ACTIVITY: Gardening indoors
LIFE SKILLS: Nutrition, educational success, community service, addressing hunger
While there are many reasons to share a garden with your children, encouraging learning success, fighting childhood obesity and teaching the importance of addressing hunger in our local communities are important life-skills that can be learned from engaging with this activity.
Fighting Against Childhood Obesity and Encouraging Educational Success
Gardening encourages better eating habits. It is hard to grow a bean from seed to harvest without naturally desiring a taste! First Lady Michelle Obama champions the war on childhood obesity and promotes community gardening on the very lawn of the White House. This is exciting news for teachers because we also see the dangerous effects of obesity on the learning process:
The National Institutes of Health-supported study published in Pediatrics
indicates that kids with metabolic syndrome (MetS) had “significantly
lower arithmetic, spelling, attention and mental flexibility and a trend for lower over all intelligence.' (Hall, 2012)
There can be no learning without proper nutrition in place to feed the brain the nutrients it needs to work.
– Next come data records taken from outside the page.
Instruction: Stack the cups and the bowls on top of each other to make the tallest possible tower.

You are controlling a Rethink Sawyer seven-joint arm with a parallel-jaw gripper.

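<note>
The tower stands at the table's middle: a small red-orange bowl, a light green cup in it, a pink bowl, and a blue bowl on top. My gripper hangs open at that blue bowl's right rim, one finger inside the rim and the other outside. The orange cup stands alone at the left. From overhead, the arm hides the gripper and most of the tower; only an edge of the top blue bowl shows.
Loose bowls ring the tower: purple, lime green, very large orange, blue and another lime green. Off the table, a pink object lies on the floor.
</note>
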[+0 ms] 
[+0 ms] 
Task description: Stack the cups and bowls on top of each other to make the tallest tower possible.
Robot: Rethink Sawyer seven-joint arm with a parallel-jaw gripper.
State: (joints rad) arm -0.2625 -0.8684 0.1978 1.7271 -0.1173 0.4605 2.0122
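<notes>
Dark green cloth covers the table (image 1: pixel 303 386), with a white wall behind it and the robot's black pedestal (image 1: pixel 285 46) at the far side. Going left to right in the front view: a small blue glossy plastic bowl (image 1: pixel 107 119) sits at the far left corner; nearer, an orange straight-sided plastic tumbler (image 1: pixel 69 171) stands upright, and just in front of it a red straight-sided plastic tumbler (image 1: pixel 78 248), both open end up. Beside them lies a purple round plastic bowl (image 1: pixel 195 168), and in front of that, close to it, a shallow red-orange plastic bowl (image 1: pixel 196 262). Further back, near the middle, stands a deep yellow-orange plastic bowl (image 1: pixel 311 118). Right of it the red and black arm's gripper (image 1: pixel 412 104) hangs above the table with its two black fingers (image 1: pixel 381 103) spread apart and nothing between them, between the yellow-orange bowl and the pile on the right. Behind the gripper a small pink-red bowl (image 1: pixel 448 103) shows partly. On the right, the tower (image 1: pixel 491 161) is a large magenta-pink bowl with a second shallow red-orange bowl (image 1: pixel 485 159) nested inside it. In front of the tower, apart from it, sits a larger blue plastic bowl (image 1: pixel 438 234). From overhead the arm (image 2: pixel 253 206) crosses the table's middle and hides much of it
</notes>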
By nourishing the brain with healthy food and water, you will optimize
the internal environment, enabling students to truly engage in
the classroom environment and achieve their potential.
~Philippa Norman MD, MPH
Healthy Brain For Life, 2013
Learning is hard work and it takes fuel!
Addressing Hunger in Local Communities
As of April 2013, half of the residents of New York City live at or below poverty level (Rivlin-Nadler). Unfortunately, the news is even more grim for residents in large cities across the country. It is getting harder to purchase groceries (Badger, 2013). Hunger is a pervasive problem in the world. Understanding basic gardening principles is essential in the fight against hunger. Many organizations across the country encourage gardening to fight hunger by including designated rows to give to the hungry. What a phenomenal way to engage the spirit of service in children by teaching them to support the people in their own communities in a tangible manner. I am pleased to offer these ideas for teaching your children "how to fish" so they can learn about making healthy eating choices. I am also glad the writing is coming to an end so I can get busy developing my own 2-liter green bean, strawberries and Roma Tomato garden!